Mutter noted in a 2014 blog post that the newspaper industry specifically experienced a 52 percent drop in digital advertising over the previous decade. As more people are creating content for free, journalists — who have historically been paid for their work — are being usurped by digital media monoliths.
And, as digital advertising overtakes even TV ads, Mutter said there is little room for in-depth, well-reported journalism that takes a lot of time and resources.
“People make an investment in producing content in hopes that they’ll get paid,” he said. “But that’s not what’s happening.
Pair that with rock-bottom levels of trust in media, and what do you get?
“A true profound problem for society,” Mutter says.
Cue all the recent layoffs at big media organizations. While tech companies garner an ever-larger share the of digital advertising market, publishers such as The New York Times and Vocativ are scrambling to keep up.
The Times offered buyouts in late May to shift its focus to content creators, while Vocativ is doubling down on video to take advantage of relatively higher advertising rates.
“(There) is a continuing program of re-skilling at The New York Times, moving away from older, legacy skills and hiring more people who have newer skills in terms of design, interactive, audio and more content production,” Doctor said.
Time, Inc. is laying off 300 people as part of a continued effort to implement a “strategy in key growth areas, such as video, native advertising, and brand extensions,” according to the memo Battista sent to Time employees Tuesday.

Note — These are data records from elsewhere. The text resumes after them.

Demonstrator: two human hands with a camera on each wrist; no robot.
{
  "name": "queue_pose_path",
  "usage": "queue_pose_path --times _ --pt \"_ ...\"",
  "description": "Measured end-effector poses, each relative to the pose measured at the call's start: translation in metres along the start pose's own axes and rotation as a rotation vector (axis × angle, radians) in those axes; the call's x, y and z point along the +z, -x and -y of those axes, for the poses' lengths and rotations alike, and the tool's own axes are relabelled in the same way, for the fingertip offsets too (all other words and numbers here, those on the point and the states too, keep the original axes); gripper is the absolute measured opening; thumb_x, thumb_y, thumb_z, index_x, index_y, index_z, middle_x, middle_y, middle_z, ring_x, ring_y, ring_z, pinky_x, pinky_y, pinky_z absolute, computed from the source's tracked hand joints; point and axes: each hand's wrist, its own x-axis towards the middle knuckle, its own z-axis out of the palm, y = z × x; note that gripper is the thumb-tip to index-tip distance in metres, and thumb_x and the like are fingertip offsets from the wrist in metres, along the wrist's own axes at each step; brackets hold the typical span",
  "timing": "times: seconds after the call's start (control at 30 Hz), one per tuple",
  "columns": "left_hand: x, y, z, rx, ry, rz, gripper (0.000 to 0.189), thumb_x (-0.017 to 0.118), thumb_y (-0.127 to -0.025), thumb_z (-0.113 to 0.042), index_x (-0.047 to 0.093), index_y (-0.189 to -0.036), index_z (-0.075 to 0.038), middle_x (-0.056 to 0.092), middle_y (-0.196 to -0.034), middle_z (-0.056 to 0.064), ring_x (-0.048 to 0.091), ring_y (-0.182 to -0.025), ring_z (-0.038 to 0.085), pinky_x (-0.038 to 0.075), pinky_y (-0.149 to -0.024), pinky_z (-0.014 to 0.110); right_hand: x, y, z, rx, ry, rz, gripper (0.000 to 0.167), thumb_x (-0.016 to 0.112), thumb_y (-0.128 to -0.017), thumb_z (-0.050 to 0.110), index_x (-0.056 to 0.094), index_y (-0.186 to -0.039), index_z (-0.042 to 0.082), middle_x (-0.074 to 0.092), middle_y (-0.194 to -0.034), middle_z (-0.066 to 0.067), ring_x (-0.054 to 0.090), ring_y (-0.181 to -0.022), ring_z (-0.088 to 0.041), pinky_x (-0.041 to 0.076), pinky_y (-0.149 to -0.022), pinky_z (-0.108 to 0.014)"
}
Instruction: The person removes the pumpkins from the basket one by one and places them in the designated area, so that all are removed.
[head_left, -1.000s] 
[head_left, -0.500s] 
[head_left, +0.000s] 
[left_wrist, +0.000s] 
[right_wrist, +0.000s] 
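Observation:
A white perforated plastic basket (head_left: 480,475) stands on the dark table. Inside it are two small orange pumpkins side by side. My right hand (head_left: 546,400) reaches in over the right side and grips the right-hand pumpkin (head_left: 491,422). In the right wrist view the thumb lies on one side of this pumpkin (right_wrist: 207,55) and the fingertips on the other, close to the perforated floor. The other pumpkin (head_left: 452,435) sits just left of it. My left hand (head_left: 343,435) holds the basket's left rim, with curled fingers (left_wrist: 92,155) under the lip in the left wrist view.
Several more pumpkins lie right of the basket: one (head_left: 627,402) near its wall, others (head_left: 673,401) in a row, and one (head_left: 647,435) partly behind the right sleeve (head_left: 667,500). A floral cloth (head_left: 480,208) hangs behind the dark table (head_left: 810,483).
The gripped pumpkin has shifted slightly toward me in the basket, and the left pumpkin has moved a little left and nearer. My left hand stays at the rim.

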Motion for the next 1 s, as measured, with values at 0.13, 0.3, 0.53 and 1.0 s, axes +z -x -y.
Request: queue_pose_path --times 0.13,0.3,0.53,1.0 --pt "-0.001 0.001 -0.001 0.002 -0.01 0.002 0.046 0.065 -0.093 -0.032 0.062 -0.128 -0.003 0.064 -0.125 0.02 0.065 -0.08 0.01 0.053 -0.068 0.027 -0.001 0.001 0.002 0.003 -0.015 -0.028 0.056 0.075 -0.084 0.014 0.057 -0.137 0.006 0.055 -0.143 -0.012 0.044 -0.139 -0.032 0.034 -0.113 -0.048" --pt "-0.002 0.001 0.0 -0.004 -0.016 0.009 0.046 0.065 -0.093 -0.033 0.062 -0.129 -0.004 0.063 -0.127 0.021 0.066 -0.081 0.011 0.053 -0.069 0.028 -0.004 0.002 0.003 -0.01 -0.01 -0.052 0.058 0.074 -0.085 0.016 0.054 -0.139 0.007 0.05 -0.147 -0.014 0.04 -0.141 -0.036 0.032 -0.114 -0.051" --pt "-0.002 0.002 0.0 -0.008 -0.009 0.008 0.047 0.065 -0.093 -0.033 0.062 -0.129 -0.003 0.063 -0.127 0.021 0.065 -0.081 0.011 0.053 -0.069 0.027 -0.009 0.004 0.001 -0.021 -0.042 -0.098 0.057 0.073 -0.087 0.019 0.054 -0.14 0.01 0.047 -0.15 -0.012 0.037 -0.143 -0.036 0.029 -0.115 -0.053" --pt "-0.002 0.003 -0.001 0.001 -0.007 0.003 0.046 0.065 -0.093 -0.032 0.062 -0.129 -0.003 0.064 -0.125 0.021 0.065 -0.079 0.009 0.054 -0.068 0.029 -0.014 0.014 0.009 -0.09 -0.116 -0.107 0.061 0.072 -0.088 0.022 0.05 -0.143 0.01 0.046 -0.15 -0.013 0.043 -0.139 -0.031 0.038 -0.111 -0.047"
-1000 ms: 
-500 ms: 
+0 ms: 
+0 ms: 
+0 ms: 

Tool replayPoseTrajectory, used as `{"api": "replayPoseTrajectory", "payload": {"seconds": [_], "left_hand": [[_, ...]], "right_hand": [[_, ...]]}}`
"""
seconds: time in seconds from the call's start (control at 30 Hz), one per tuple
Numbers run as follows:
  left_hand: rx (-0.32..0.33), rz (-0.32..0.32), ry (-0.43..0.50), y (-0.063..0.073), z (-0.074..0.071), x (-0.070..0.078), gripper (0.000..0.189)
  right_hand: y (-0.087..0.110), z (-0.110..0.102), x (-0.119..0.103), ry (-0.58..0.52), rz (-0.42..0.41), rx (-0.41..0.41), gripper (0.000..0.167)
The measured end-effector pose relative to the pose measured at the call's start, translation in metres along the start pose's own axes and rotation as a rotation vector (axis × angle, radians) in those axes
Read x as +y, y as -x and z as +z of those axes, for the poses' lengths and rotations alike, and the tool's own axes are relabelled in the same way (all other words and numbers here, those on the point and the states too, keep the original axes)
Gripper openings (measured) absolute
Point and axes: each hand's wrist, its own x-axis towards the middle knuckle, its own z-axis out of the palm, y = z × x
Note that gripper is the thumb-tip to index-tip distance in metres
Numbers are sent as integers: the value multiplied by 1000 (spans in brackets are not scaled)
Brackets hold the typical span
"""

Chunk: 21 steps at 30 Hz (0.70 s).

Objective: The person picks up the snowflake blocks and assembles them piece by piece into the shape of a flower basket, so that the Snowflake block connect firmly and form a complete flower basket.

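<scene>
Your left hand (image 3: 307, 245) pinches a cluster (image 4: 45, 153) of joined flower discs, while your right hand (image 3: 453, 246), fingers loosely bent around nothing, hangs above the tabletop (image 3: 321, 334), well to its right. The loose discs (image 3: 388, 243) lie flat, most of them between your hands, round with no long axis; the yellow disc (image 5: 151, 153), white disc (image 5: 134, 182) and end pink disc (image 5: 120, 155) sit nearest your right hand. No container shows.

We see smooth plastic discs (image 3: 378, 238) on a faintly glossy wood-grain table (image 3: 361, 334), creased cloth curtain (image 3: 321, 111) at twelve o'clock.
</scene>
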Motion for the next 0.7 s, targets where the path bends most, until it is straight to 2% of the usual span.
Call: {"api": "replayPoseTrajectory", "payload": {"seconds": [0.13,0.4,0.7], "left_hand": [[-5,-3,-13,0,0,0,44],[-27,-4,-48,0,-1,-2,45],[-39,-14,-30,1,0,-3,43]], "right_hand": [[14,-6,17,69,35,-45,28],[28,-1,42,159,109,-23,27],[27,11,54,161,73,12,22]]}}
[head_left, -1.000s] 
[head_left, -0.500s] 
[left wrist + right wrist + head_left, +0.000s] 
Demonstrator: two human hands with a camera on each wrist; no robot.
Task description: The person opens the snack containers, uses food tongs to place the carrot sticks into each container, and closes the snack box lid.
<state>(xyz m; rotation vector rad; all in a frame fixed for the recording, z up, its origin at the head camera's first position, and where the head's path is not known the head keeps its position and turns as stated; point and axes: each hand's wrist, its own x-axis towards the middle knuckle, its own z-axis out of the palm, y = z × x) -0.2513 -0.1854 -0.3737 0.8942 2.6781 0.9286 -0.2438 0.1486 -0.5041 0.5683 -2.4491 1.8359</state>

Meanwhile, Verizon is using the layoffs at HuffPost to help defray the cost of acquiring Yahoo, according to Mutter. Indeed, the 39 employees leaving the news organization this week are part of a 2,100-job cut that Verizon is leveraging as it takes control of Yahoo’s various internet properties. In all, the layoff affects about 15 percent of the work force at Yahoo and AOL, according to The New York Times.
“There’s a real reason why this is happening. It’s not just a sunspot,” Mutter said. “We’re living in a really different world today.”
Editor’s note: Google, Inc. is one of Poynter’s 10 largest custom training partners.